The Tigers are back in the hunt in the ACC's Atlantic Division after N.C. State's win over Florida State two weeks ago, but that game won't matter if Clemson doesn't win out. Looking at the Seminoles' schedule (at Miami and at Virginia Tech, most notably), there's a good chance that there is another ACC loss in there somewhere, but it's hard to believe that the Seminoles will lose two more conference games. So if they finish with two conference losses, the Tigers will need to win the rest of their ACC games to take the division.

That means they can't lack focus, and they have to be ready for each and every contest that awaits them.

After the game against Virginia Tech there are trips to Wake Forest and Duke, and while most fans would see easy wins with those two programs on the schedule, that's not necessarily the case. Wake Forest is always pesky, and Duke is much improved this season.

Then there are home games against Maryland and N.C. State, and both teams have been better than expected through the first half of the season.

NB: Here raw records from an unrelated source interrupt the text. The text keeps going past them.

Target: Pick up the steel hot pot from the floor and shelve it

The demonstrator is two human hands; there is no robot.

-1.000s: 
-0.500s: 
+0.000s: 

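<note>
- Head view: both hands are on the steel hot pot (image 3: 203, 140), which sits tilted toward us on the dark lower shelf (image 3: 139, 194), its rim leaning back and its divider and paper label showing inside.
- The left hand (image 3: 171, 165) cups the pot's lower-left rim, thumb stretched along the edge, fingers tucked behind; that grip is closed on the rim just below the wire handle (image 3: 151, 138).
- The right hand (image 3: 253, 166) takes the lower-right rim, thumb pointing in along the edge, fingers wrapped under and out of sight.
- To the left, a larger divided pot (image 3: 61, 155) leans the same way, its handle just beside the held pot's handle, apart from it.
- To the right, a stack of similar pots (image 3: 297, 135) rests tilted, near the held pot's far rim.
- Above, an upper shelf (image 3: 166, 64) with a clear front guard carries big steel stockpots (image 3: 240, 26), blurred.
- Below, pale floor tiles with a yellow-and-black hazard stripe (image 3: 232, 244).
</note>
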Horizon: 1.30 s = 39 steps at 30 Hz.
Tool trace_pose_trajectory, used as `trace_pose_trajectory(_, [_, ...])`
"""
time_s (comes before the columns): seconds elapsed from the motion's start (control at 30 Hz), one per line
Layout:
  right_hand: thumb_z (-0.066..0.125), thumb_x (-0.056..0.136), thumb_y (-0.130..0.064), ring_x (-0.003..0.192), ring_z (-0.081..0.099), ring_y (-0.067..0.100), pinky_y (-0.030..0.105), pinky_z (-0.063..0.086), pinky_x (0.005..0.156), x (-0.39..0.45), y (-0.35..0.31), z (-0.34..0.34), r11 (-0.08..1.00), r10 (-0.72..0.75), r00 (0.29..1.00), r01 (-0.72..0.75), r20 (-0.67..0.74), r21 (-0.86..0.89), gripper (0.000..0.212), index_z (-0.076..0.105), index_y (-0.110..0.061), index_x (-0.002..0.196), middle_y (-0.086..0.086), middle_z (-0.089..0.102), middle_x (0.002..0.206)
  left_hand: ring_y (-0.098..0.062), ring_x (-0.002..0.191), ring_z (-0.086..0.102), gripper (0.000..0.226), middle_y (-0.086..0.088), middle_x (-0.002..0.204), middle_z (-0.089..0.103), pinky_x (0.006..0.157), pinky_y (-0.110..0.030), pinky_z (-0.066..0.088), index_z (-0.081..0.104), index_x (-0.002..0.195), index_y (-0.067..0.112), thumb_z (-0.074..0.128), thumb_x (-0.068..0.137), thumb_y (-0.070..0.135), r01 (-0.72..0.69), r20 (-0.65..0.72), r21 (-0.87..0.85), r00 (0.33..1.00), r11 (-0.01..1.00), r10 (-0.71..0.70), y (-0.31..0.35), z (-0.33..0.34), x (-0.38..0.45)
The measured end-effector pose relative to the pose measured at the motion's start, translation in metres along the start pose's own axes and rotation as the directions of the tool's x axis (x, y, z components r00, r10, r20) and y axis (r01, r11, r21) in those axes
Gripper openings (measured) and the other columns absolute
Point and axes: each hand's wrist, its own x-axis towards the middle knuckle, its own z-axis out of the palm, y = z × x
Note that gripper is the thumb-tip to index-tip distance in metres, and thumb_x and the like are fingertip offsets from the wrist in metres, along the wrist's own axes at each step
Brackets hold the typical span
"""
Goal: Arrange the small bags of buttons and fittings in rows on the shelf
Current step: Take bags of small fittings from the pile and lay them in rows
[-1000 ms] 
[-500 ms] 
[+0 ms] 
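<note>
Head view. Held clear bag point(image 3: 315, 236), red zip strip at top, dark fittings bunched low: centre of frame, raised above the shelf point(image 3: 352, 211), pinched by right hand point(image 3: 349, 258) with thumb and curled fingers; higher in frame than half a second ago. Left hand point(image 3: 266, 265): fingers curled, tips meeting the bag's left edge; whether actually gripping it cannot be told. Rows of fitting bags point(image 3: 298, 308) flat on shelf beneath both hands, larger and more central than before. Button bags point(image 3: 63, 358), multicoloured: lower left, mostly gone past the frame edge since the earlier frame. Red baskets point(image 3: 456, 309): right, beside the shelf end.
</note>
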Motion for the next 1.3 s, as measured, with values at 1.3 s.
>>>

Finally, the season wraps up with the annual rivalry game against South Carolina, and everyone knows how much focus can mean in that game. The Gamecocks have had it the past three years and have won all three, while the Tigers have struggled mightily in those games.

For the Tigers to have the kind of season they hope for, they can't have those kinds of struggles. Last year, Clemson was 8-0 and stumbled to a 2-4 finish. This year's Tigers are 5-1 and need to avoid a similar slide in the second half if they're going to win the Atlantic Division, the ACC championship or anything else that is out there in front of them.

But none of those goals will be attainable with a loss this week against the Hokies, and that game needs to be the Tigers' only focus. Luckily for Clemson fans, the Tigers have played well against Virginia Tech the past couple of meetings and seem to have the Hokes' number.

The Tigers dominated last year's games, winning 23-3 and 38-10. They were especially dominant in the second half of those games, outscoring the Hokies 13-0 in the first game and 28-0 in the ACC championship game. And it wasn't like it was just the Tigers' high-flying offense that won those games; both were all-around strong performances. The special teams were solid, as well, and the Clemson defense controlled Logan Thomas and the Virginia Tech offense throughout.

In fact, in the first game, the Clemson offense didn't play at a high level as the defense ruled the game. Clemson finished with just 323 yards, and Tajh Boyd completed only 13-of-32 passes for 204 yards, but the Hokies did even less. Virginia Tech had 258 total yards – 125 passing and 133 rushing – and never really threatened the Clemson defense.

For the two games, the Hokies completed 37-of-71 passes for 399 yards and rushed 69 times for 189 yards, while the Tigers completed 32-of-62 passes for 444 and rushed 80 times for 336 yards. The Tigers won the turnover margin, as well, with one interception and no fumbles while the Hokies had five turnovers – three interceptions and two fumbles.

In short, the Tigers stepped up on the big stage and played their best while the Hokies did not. Clemson will need more of the same Saturday to get the second half of the season started off on the right foot.